• **Work to be completed**
Find the word "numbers" in the records and copy every line where it occurs.

[Stored items]

>>

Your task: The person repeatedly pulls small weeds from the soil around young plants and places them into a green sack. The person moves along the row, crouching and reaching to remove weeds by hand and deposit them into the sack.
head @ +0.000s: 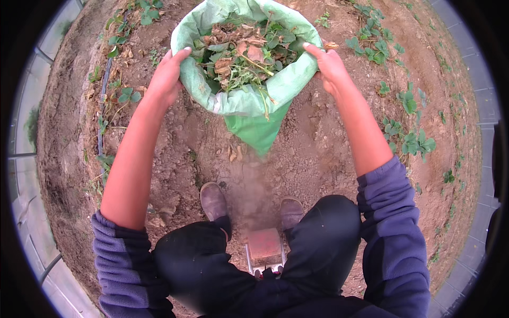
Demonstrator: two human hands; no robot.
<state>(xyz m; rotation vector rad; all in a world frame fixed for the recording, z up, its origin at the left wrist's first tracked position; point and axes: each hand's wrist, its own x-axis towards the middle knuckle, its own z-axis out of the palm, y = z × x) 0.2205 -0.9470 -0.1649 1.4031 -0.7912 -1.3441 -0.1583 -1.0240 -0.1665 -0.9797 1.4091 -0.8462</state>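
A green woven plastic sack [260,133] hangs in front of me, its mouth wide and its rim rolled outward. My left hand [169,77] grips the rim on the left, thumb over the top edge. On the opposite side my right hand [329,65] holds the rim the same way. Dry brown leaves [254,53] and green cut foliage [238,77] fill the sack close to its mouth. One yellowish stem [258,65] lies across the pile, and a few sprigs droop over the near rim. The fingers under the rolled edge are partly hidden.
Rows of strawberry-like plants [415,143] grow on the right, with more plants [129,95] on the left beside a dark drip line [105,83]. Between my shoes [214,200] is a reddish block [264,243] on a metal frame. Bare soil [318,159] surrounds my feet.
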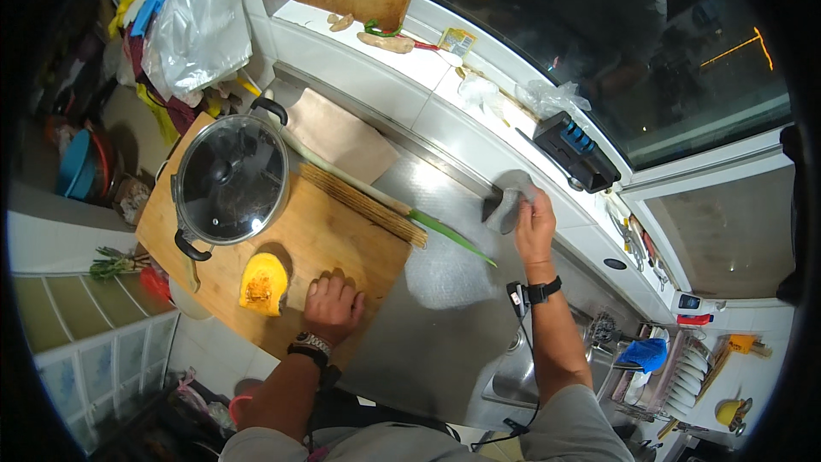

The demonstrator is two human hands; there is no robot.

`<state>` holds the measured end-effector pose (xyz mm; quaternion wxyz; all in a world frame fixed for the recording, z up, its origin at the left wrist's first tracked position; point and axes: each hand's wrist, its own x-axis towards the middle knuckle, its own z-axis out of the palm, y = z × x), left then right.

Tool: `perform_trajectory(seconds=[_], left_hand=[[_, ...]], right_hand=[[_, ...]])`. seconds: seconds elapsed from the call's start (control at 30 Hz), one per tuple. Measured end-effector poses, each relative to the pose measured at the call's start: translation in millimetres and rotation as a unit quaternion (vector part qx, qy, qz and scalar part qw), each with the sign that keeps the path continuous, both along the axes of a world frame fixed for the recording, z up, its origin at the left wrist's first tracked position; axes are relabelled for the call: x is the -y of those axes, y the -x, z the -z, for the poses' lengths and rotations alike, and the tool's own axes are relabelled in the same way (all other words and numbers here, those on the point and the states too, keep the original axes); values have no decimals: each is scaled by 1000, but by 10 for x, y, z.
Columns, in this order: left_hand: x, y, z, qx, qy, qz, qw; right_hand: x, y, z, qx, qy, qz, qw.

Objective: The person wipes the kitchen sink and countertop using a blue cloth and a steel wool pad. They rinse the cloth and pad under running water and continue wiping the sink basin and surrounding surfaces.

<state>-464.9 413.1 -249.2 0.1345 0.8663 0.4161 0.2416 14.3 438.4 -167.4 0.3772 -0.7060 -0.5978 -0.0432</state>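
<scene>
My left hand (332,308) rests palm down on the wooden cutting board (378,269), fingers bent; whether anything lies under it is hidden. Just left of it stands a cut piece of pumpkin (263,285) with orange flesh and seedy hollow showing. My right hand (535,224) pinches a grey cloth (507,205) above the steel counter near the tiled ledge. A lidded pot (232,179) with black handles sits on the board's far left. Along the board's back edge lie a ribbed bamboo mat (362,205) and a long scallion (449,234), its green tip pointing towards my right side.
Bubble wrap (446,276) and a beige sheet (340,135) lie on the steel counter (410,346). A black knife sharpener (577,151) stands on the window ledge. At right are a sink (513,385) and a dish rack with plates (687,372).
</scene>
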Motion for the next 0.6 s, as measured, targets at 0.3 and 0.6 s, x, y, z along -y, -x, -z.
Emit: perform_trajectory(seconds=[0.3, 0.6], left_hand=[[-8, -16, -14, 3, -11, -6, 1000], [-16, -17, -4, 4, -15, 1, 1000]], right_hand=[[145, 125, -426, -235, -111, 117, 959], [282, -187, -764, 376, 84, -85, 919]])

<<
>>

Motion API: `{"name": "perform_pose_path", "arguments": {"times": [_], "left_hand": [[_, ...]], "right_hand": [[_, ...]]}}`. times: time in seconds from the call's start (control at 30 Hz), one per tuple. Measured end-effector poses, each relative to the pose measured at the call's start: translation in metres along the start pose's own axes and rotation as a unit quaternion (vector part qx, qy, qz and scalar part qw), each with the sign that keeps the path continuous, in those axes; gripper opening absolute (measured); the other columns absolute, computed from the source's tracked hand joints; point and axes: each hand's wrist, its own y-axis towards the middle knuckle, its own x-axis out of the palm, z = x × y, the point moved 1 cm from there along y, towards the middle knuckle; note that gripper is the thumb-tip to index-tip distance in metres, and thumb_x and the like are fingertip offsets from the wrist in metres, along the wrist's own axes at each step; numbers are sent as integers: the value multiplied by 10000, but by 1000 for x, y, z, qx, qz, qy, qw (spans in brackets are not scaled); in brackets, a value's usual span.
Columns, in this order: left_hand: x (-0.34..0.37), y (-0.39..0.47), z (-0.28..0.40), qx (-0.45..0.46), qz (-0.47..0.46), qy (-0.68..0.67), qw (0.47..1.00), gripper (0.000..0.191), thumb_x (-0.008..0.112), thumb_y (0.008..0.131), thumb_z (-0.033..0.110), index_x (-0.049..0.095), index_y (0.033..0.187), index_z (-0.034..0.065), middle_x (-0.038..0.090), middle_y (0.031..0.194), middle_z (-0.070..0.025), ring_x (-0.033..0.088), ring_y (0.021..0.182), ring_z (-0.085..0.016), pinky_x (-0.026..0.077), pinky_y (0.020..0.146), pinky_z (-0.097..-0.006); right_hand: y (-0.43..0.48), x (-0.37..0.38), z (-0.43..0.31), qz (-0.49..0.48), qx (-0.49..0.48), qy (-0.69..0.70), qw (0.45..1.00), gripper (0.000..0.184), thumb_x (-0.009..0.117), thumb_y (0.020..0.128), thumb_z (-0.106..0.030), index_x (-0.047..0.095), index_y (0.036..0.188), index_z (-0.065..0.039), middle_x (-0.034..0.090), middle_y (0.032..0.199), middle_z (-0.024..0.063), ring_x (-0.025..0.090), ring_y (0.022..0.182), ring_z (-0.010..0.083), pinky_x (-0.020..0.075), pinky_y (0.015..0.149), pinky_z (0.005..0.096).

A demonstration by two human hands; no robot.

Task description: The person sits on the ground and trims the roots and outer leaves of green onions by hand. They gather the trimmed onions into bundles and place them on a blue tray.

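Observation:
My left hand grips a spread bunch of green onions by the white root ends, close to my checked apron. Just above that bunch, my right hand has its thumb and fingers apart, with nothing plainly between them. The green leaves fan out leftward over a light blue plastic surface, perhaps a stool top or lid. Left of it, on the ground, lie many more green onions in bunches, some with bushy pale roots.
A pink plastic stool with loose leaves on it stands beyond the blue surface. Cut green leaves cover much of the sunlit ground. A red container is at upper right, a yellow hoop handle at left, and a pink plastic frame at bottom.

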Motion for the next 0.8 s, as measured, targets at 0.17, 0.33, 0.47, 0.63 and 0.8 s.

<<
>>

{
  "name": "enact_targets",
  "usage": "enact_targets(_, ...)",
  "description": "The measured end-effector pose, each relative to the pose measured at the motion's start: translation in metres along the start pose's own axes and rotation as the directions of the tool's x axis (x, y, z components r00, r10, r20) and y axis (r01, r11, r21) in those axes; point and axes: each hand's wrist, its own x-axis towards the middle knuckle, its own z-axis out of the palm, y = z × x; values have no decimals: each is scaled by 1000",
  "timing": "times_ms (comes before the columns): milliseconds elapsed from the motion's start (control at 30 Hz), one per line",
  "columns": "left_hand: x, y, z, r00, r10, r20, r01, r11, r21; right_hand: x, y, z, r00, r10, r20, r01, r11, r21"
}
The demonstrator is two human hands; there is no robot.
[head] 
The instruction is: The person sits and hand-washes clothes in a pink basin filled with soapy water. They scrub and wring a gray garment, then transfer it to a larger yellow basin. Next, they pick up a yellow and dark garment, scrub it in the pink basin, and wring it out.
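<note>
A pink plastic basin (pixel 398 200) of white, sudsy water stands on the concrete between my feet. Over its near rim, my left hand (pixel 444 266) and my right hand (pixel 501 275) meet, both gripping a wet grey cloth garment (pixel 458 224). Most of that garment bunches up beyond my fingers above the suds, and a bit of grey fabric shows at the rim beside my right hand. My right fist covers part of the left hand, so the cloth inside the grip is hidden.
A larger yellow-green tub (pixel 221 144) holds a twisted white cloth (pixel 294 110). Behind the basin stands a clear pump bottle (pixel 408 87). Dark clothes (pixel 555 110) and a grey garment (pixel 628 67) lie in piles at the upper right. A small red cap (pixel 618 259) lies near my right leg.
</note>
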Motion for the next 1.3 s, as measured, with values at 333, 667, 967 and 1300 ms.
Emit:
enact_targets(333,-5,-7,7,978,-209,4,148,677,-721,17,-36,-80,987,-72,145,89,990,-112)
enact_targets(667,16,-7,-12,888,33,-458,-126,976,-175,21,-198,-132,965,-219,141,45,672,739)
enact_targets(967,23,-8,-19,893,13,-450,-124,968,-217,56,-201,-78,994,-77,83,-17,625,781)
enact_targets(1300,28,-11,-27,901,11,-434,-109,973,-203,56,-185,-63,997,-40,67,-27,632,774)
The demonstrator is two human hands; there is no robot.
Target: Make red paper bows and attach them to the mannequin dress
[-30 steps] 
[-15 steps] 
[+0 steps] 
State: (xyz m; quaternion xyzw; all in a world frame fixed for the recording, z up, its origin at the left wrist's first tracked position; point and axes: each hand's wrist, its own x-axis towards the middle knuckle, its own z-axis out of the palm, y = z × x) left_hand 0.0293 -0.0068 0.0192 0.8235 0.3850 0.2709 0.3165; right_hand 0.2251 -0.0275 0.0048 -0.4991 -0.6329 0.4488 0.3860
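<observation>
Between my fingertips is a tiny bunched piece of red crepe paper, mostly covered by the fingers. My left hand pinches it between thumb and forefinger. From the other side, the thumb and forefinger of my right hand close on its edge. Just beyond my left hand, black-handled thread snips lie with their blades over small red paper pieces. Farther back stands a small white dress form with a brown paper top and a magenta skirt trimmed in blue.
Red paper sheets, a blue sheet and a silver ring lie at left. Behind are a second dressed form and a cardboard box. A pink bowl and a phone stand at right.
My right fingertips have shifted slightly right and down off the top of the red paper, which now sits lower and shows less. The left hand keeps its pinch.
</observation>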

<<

• **Written response**
Tool: `perform_trajectory(seconds=[_], left_hand=[[_, ...]], right_hand=[[_, ...]])`. seconds: seconds elapsed from the call's start (control at 30 Hz), one per tuple. Measured end-effector poses, each relative to the pose measured at the call's start: translation in millimetres and rotation as a unit quaternion (vector part qx, qy, qz and scalar part qw), each with the sign that keeps the path continuous, both along the axes of a world frame fixed for the recording, z up, its origin at the left wrist's first tracked position; axes are relabelled for the call: x is the -y of those axes, y the -x, z the -z, for the poses' lengths and rotations alike, and the tool's own axes are relabelled in the same way (all other words and numbers here, those on the point and the states too, keep the original axes); values have no decimals: each is scaled by 1000, but by 10 for x, y, z.
Motion API: `{"name": "perform_pose_path", "arguments": {"times": [_], "left_hand": [[_, ...]], "right_hand": [[_, ...]]}}`. times: time in seconds from the call's start (control at 30 Hz), one per tuple. Measured end-effector poses, each relative to the pose measured at the call's start: translation in metres along the start pose's own axes and rotation as a unit quaternion (vector part qx, qy, qz and scalar part qw), each with the sign that keeps the path continuous, in those axes; gripper opening absolute (measured); the other columns absolute, computed from the source's tracked hand joints; point and axes: each hand's wrist, its own y-axis towards the middle knuckle, its own x-axis out of the palm, z = x × y, the point moved 1 cm from there along y, towards the middle knuckle; note that gripper is the thumb-tip to index-tip distance in metres, and thumb_x and the like are fingertip offsets from the wrist in metres, along the wrist's own axes at each step; numbers are sent as integers: the value multiplied by 10000, but by 1000 for x, y, z, qx, qz, qy, qw (spans in brackets are not scaled); in brackets, a value's usual span.

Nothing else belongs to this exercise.